# Aim of the task
Begin at the line containing "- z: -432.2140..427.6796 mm" in the records below, end at the line containing "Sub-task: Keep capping", and retype each line in that span exactly. No other line and no image should appear.

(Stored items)
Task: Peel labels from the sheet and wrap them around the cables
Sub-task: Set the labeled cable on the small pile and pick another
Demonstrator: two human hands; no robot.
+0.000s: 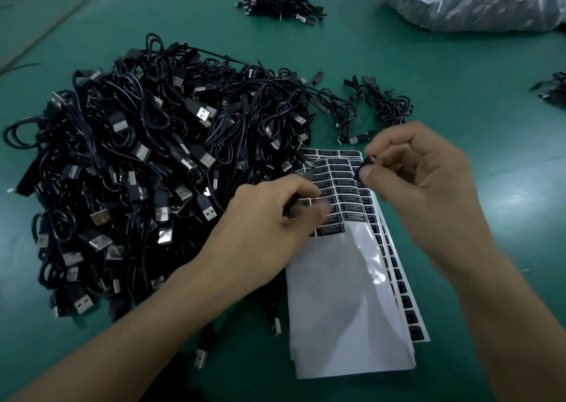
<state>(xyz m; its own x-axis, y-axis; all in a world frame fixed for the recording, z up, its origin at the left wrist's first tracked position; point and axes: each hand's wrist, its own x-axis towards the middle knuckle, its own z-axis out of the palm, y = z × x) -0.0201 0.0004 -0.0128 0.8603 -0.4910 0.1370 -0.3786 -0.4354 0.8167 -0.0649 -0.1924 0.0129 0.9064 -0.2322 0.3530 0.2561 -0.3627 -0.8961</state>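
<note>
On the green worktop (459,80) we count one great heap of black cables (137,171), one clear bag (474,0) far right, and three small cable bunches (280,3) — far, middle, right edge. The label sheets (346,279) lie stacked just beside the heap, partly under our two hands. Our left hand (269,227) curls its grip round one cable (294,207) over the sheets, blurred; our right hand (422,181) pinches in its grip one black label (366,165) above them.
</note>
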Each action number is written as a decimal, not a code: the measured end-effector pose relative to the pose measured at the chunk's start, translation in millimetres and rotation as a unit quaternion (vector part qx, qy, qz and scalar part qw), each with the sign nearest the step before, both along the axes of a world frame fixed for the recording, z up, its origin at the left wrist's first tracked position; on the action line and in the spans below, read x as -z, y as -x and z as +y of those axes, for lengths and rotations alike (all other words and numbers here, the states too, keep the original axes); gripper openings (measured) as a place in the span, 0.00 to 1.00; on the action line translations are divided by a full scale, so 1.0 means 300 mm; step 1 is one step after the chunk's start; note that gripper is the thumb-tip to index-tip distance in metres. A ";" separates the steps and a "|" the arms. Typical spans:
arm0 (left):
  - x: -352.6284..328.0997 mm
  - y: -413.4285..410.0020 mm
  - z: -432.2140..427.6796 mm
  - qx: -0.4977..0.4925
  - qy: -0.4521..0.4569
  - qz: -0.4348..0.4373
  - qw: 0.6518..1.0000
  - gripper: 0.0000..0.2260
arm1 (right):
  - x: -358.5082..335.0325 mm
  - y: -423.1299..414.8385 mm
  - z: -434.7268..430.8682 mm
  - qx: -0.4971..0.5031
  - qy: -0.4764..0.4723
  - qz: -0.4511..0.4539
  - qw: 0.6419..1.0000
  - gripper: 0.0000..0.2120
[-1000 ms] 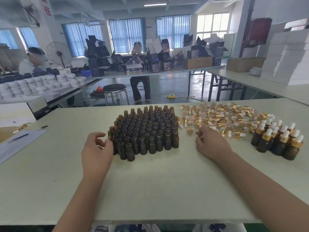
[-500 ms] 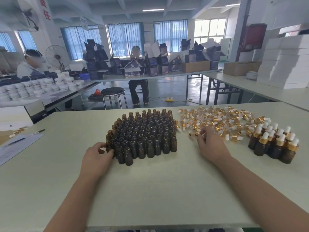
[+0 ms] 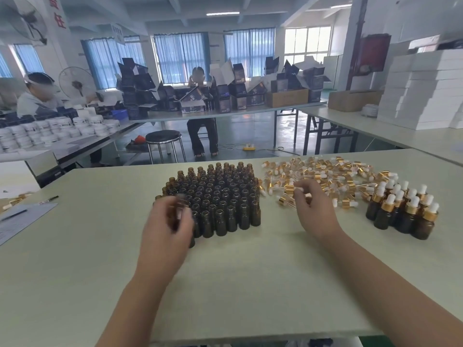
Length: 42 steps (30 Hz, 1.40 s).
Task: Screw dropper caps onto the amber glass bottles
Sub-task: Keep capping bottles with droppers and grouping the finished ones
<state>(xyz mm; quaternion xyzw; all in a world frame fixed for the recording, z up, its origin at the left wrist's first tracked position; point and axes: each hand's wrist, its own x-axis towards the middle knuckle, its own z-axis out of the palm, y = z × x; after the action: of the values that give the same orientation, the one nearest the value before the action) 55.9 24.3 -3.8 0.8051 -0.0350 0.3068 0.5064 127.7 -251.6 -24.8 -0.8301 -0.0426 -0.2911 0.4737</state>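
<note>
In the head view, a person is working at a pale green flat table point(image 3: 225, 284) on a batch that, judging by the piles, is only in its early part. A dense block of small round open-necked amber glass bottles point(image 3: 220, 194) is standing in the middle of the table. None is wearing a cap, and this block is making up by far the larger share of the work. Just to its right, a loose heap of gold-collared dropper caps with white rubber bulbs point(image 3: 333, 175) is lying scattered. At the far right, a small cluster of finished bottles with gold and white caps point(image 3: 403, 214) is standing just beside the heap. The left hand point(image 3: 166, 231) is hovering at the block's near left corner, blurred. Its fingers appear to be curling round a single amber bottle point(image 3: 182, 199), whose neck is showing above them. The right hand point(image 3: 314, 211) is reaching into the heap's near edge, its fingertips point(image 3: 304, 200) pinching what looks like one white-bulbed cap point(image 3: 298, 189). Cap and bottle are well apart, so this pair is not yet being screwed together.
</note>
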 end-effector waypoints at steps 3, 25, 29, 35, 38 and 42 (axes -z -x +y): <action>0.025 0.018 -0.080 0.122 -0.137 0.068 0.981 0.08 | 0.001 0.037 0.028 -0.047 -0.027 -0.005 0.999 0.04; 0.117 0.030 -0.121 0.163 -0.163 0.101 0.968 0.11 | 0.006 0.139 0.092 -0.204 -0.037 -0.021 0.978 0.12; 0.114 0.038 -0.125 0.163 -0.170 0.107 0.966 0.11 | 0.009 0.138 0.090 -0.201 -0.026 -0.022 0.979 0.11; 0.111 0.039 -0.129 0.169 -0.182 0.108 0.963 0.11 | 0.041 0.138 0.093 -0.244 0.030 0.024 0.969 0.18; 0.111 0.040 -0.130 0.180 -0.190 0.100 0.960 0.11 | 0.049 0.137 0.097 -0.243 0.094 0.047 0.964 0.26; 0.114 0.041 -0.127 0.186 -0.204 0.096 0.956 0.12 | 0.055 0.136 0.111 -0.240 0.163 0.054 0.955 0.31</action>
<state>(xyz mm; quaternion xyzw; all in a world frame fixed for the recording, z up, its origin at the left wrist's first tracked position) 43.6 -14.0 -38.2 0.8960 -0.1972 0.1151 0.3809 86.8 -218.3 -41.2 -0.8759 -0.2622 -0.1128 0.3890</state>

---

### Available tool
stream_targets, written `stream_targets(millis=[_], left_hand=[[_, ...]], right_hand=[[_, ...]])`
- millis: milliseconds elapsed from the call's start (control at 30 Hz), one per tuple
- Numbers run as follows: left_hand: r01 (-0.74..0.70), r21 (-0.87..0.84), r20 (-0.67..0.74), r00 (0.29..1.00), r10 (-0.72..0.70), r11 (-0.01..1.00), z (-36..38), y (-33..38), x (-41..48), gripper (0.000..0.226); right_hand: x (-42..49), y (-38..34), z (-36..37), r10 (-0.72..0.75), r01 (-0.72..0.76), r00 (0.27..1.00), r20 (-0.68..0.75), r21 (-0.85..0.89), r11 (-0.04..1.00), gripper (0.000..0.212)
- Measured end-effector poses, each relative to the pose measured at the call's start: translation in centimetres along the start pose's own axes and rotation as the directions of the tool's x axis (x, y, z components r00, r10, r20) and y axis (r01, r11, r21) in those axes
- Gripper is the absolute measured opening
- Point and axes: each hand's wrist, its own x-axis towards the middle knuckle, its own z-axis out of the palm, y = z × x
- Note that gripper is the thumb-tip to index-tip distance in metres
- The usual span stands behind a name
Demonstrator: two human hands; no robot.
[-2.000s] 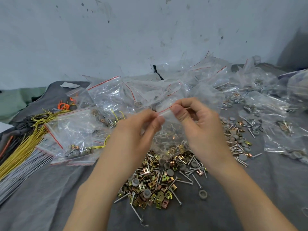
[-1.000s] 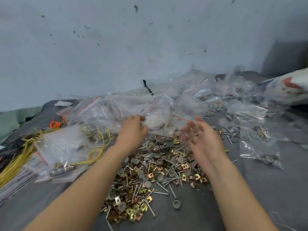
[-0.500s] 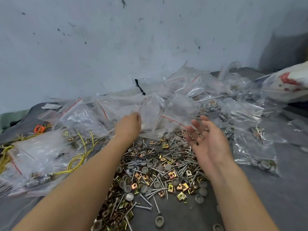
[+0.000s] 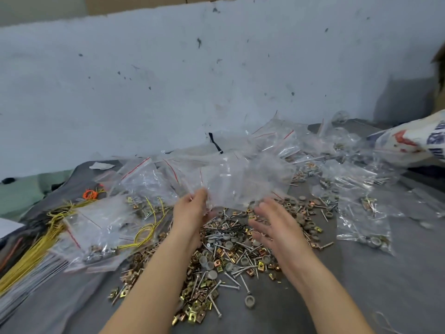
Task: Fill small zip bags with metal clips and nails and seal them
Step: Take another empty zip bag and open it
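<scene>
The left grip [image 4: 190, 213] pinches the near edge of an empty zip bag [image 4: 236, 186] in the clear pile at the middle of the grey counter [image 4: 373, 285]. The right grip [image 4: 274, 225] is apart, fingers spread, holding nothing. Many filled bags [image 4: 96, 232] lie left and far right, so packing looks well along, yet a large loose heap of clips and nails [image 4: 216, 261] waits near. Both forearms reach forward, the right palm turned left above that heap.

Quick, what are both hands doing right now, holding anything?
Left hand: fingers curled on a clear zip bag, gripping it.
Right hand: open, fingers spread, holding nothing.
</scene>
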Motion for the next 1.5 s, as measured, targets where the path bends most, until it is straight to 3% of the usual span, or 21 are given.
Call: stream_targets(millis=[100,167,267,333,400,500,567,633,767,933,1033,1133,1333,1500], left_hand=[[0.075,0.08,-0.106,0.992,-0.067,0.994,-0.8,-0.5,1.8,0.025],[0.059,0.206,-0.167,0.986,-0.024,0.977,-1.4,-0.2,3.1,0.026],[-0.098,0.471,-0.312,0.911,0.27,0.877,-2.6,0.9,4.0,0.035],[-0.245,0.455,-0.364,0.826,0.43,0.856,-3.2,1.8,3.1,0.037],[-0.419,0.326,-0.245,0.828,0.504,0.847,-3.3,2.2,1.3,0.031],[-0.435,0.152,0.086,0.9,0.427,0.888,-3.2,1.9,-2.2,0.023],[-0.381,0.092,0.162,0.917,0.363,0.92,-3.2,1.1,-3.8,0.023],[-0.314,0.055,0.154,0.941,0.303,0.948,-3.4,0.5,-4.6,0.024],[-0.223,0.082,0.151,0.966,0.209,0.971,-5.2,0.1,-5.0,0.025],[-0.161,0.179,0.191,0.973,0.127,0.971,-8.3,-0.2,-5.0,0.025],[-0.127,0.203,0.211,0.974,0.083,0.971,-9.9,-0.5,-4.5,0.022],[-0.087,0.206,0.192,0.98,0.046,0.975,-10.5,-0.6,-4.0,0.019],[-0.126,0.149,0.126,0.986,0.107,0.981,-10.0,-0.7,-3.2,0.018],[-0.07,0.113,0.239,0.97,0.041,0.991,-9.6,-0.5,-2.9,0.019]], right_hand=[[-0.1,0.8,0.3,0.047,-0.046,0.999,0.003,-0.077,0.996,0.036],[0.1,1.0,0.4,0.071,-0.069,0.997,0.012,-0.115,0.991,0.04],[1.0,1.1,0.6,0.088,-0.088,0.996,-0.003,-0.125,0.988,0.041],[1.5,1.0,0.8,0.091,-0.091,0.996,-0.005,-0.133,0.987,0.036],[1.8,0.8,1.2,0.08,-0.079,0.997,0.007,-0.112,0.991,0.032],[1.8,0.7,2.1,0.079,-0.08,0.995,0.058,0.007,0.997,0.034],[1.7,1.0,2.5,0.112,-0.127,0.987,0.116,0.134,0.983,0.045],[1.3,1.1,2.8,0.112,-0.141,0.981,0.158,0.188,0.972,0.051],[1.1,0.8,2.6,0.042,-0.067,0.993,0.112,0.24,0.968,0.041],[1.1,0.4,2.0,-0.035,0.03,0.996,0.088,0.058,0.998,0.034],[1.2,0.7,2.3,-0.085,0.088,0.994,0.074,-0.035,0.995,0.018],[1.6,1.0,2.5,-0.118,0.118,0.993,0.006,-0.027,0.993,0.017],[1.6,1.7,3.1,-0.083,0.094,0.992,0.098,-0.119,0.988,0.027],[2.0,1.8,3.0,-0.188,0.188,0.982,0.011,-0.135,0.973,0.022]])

# Solution to this problem
  - z: -432.2140..427.6796 mm
  - qx: -0.4977..0.4925
  - qy: -0.4521..0.4569
  - qz: -0.4348..0.4373
  - qw: 0.6518..1.0000
  - gripper: 0.0000..0.2260
arm1 (right):
  - x: -358.5082..335.0325 mm
  - y: -423.1299..414.8385 mm
  - z: -434.7268..430.8682 mm
  - qx: -0.4971..0.5031
  - qy: -0.4764..0.4723
  - qz: -0.4511..0.4539
  - qw: 0.6419..1.0000
  - gripper: 0.0000..0.2120
[-1000 ms] 
[-500 ms] 
[+0 ms] 
Length: 42 steps (30 Hz, 1.40 s).
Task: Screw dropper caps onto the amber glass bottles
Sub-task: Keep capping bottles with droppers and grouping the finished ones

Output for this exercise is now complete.